Retinopathy of Prematurity

Introduction

Retinopathy of prematurity (ROP) is a potentially blinding condition affecting the retina of preterm and low birth weight infants.

Epidemiology

ROP occurs in 60% of live births in which the birthweight (BW) is less than 1500g.¹ An incidence of 66-68% is reported in extremely preterm infants with a birthweight <1251g.² In 2020, there were 5015 live births with a BW less than 1500g in England and Wales, out of a total of 613,936 (0.8%).³ Of those identified to have ROP, less than 20% will reach stage 3 disease and 6% will require treatment.⁴

Pathophysiology

To understand why retinopathy of prematurity occurs, we must revisit the embryological development of the eye. The retina develops via the invagination of the optic vesicle, at the point of contact with surface ectoderm. The hyaloid artery enters the optic vesicle via the choroid fissure and the blood supply to the retina develops anteriorly, starting from the posterior aspect of the eye. The hyaloid artery will later become the central artery of the retina.⁵

Interruption to the normal development of vasculature supplying the retina in premature birth, plus the effects of hyperoxia leads to abnormal neovascular proliferation. This is largely due to the effect of vascular endothelial growth factor (VEGF). The effect of abnormal vascularisation can cause detachment of the retina in severe cases of the disease.
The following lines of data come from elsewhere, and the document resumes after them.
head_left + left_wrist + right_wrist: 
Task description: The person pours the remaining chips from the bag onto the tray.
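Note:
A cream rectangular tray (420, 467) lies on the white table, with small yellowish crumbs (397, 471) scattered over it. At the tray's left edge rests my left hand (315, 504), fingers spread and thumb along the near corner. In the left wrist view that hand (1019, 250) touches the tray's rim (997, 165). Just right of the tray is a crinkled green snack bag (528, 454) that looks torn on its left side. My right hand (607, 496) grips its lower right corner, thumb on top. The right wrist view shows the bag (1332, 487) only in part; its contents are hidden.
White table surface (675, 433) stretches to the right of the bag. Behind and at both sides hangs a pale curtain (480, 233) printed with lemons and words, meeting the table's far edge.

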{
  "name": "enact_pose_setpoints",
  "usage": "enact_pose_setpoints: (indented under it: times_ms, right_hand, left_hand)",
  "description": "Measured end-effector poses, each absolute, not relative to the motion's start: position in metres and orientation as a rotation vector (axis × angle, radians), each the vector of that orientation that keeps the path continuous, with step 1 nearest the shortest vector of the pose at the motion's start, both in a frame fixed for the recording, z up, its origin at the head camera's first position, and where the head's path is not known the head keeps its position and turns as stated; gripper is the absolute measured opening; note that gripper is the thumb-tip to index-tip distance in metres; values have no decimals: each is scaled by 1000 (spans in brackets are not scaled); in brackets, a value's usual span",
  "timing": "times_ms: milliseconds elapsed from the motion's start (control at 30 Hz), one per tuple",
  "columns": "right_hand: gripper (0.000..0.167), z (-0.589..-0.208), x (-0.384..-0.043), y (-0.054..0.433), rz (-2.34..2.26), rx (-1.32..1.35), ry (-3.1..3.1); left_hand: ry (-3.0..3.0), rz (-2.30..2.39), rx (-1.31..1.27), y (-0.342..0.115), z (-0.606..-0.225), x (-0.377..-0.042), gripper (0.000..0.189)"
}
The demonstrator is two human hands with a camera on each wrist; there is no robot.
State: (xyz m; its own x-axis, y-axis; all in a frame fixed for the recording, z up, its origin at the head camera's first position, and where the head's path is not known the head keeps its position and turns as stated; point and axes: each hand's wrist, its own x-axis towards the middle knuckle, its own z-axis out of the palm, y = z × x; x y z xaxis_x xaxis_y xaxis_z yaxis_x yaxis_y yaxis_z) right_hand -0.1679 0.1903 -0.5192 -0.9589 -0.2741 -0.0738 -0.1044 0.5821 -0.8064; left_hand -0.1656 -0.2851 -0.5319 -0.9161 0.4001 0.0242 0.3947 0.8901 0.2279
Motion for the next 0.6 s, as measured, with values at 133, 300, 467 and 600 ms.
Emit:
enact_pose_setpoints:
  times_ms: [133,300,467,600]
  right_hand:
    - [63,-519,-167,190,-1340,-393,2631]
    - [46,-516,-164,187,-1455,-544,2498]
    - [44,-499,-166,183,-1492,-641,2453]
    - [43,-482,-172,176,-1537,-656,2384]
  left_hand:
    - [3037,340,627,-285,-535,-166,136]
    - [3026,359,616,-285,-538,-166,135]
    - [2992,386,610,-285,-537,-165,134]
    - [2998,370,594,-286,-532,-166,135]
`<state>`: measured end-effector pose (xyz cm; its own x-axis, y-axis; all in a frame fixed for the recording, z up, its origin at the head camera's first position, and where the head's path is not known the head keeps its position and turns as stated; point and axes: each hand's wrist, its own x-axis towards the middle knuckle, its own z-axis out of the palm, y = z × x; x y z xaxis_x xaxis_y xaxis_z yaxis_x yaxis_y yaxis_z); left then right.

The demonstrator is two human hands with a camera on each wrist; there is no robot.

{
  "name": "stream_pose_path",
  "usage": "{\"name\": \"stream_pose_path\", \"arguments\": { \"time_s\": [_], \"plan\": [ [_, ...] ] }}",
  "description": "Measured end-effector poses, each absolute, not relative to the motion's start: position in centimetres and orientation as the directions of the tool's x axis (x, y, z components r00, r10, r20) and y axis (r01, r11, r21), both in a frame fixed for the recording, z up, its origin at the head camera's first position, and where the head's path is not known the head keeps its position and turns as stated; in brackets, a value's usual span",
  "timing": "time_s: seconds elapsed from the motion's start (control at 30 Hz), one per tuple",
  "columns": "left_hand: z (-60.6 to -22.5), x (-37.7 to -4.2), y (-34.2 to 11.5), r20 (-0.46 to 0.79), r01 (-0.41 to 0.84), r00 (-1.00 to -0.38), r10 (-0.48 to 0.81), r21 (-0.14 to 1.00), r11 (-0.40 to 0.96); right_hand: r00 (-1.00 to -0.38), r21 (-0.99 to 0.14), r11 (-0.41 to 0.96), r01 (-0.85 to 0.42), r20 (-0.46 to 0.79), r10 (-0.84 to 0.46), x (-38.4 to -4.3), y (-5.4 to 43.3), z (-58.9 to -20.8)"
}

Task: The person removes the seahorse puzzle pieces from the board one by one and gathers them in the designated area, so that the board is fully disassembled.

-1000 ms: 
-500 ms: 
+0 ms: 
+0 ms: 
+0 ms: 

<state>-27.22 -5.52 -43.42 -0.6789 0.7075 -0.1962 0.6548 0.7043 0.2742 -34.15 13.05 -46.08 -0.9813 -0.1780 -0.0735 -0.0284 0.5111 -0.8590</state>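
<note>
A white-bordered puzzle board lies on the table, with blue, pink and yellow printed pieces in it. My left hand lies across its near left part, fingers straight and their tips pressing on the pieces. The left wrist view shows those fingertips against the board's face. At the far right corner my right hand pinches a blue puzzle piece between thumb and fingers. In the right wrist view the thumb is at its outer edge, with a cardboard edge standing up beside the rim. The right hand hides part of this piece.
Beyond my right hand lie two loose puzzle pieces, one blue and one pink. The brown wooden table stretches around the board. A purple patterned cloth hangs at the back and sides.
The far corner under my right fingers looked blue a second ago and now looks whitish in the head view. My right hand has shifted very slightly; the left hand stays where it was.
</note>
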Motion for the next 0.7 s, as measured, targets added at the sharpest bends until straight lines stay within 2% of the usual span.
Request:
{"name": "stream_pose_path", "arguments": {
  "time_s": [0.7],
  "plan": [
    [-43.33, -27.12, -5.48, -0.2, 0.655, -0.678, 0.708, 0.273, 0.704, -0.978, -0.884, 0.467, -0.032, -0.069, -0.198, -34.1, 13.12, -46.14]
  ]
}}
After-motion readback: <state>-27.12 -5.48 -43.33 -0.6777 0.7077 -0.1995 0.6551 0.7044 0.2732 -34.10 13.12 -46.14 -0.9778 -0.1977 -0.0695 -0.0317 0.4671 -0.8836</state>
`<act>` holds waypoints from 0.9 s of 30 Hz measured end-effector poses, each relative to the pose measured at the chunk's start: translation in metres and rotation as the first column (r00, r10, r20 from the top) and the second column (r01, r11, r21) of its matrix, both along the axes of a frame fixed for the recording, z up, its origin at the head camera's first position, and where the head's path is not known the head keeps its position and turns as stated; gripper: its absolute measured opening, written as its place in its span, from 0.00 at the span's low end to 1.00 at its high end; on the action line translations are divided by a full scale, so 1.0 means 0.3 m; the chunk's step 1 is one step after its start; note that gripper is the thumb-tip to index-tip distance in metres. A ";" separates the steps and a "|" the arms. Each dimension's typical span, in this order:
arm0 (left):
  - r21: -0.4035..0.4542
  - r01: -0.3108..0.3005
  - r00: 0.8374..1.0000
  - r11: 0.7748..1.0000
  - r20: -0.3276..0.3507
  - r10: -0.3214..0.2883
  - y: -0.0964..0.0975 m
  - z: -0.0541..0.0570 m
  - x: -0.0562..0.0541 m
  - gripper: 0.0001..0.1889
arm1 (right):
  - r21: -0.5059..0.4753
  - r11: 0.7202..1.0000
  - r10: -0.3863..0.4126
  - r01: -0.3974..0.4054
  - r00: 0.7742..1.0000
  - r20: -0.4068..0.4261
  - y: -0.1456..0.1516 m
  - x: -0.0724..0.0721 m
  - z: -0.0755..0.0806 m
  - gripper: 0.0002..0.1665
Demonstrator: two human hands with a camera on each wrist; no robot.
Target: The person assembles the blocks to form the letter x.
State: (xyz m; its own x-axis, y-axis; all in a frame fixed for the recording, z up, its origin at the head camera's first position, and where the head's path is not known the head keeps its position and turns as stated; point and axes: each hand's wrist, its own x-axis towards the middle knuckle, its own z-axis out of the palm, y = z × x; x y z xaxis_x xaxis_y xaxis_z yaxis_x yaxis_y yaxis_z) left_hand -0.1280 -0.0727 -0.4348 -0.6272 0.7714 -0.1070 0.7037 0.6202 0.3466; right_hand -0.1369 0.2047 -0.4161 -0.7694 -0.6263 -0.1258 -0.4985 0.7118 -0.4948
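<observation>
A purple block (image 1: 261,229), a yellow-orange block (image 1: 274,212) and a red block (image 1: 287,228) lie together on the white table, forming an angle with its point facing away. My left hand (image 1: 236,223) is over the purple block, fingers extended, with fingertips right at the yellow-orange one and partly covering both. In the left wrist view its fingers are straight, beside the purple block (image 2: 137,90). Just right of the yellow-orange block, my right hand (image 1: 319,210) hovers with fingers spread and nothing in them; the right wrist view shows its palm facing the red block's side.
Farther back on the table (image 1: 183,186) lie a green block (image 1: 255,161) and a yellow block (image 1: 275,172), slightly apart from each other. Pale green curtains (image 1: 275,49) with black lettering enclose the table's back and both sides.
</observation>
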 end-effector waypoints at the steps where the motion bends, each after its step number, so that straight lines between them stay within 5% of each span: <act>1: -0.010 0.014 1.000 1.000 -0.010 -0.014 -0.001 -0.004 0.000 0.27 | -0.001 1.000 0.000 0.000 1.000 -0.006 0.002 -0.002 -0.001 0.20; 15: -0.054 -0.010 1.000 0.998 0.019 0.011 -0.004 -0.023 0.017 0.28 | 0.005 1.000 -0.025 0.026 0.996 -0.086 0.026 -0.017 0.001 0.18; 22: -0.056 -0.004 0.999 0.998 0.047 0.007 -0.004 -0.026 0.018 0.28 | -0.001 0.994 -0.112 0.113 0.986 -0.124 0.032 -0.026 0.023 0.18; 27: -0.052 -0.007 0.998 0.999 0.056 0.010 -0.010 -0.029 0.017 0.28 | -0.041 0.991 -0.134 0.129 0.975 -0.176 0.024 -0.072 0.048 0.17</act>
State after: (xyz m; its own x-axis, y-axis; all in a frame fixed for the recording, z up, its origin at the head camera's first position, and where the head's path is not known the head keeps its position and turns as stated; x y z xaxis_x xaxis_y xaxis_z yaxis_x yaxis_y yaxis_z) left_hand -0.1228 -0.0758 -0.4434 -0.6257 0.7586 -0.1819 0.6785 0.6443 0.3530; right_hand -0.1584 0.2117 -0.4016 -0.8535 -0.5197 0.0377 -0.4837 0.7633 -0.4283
If full retinal detachment occurs, this is considered permanent blindness.

Risk Factors

The following are considered risk factors for ROP:

• Prematurity (<32 weeks gestation).
• Low birthweight (<1500g, significantly increased if <1250g).
• Uncontrolled hyper-oxygenation – previously common practise to give high-flow oxygen to premature infants to ensure adequate oxygenation however this was shown to cause ischaemic effects in retinal development and is considered the first stage in the development of ROP.

Clinical Features

There are limited clinical features which may be identified on bedside examination of a child with ROP. Therefore, the features of ROP are screened for in infants considered high risk using varying techniques under the guidance of a neonatal ophthalmologist.

Differential Diagnoses

Other causes of visual disturbance/impairment in neonates may be differentials for ROP.

Cataracts:

• ​Rubella/Measles/Other infections
• ​Use of tetracyclines during pregnancy
• ​Inherited metabolic conditions
• ​Diabetes

Infection:

• ​Conjunctivitis
• Malignancy
• ​Retinoblastoma (Rare)

Investigations

Screening

All infants less than 31 weeks’ gestational age (GA) or less than 1501g birth weight (BW) should be examined to screen for presence of ROP.⁶

First examination:⁶

Infants born before 31+0 weeks GA should be screened between 31+0 and 31+6 post-menstrual age (PMA) or at 4 weeks post-natal age (PNA), whichever is later.

Infants born from 31+0 GA should be screened at 36 weeks PMA or 4 weeks PNA, whichever is sooner.

Zones:

The posterior eye is divided into 3 zones. Zone 1 is the smallest and most central area surrounding the optic disc. Zones 2 and 3 are extensions of this moving, further from the optic disc. The location of ROP has a significant prognostic indication as Zone 1 lesions will condemn the wider aspects of the retina due to the nature of retinal blood supply.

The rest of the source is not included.